HARRIET GENTRY LOVE:
I think there were some similarities, but I think everybody had their own journey. Some of my friends wanted to be married. Some of my friends wanted to teach and many of them are teachers. Some of them didn't succeed in teaching. They learned that was not what they wanted to do. I think all of us succeeded in life in raising our children well, in understanding how things work, in giving the other fellow a chance to at least speak on the issue whether you're going to believe it or not. At least give them a chance and try to hear the other fellow. I think we came out of there with that. We know that you don't get anything for free. You've got to work at it. If it's a book, you can't hold it on your head and tell me what's in it. You've got to read it. Those things are very clear to me, and I think they're very clear to a lot of people that all the time you spent in school was preparing you for something that's worthwhile. You cannot doubt it. You hear about people that came from such and such a place and the self-made millionaire.

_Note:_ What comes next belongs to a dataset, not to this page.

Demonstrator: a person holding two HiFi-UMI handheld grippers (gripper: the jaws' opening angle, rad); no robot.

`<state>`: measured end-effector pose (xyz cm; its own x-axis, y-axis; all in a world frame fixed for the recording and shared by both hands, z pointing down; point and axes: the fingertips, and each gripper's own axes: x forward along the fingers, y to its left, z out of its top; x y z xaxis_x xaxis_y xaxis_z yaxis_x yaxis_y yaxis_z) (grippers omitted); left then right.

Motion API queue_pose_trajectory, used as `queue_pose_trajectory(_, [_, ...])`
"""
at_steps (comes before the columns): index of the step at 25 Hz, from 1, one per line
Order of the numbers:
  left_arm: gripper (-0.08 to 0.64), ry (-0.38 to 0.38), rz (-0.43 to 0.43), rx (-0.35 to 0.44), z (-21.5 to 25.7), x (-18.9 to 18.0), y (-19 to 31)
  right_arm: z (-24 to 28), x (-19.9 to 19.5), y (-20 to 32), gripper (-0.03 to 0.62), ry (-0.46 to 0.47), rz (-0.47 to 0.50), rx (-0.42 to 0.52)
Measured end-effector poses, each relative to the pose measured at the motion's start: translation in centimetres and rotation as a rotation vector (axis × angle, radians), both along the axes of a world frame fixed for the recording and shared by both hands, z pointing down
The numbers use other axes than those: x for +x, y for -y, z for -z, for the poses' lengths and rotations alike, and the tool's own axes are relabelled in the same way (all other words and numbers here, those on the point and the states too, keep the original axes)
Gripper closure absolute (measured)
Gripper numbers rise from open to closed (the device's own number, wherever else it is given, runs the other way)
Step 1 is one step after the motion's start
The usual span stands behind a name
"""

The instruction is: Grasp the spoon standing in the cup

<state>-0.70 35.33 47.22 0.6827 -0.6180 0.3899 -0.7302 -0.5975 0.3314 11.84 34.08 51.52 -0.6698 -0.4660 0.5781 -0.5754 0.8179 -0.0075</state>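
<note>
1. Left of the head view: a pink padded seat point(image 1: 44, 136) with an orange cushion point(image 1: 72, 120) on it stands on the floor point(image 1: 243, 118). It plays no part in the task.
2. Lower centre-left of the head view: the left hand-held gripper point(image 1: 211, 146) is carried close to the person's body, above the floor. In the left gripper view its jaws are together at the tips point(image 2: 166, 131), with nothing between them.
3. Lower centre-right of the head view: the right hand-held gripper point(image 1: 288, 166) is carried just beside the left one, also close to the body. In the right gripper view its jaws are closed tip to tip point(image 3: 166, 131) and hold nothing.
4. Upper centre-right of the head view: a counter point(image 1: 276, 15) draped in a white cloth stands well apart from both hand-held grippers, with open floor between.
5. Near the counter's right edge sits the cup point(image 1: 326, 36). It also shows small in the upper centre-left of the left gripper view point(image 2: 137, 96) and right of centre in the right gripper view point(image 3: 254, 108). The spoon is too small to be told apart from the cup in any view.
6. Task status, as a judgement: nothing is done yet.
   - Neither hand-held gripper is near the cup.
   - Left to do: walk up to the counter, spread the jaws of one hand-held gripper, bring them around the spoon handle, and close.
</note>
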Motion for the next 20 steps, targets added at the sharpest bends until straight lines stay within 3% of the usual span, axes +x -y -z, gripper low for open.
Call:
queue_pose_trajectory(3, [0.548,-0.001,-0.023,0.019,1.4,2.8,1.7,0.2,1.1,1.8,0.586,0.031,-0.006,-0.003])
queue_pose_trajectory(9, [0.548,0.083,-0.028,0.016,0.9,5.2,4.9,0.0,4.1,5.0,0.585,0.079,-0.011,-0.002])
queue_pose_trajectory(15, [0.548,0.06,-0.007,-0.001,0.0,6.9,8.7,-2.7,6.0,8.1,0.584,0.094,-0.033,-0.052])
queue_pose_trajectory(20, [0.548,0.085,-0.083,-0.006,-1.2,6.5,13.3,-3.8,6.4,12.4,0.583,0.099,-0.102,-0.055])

Well, that happens once in a while. It doesn't happen every day. I think that anyone now you have to have some kind of foundation. I believe if I wanted a career change right now, I believe my foundation is strong enough from West Charlotte and the other schools that I could, it would be a rough road probably, but I could go out there and make a go of it.
PAMELA GRUNDY:
This is wonderful.
HARRIET GENTRY LOVE:
Thank you.
PAMELA GRUNDY:
Thank you so much for taking the time to talk to me.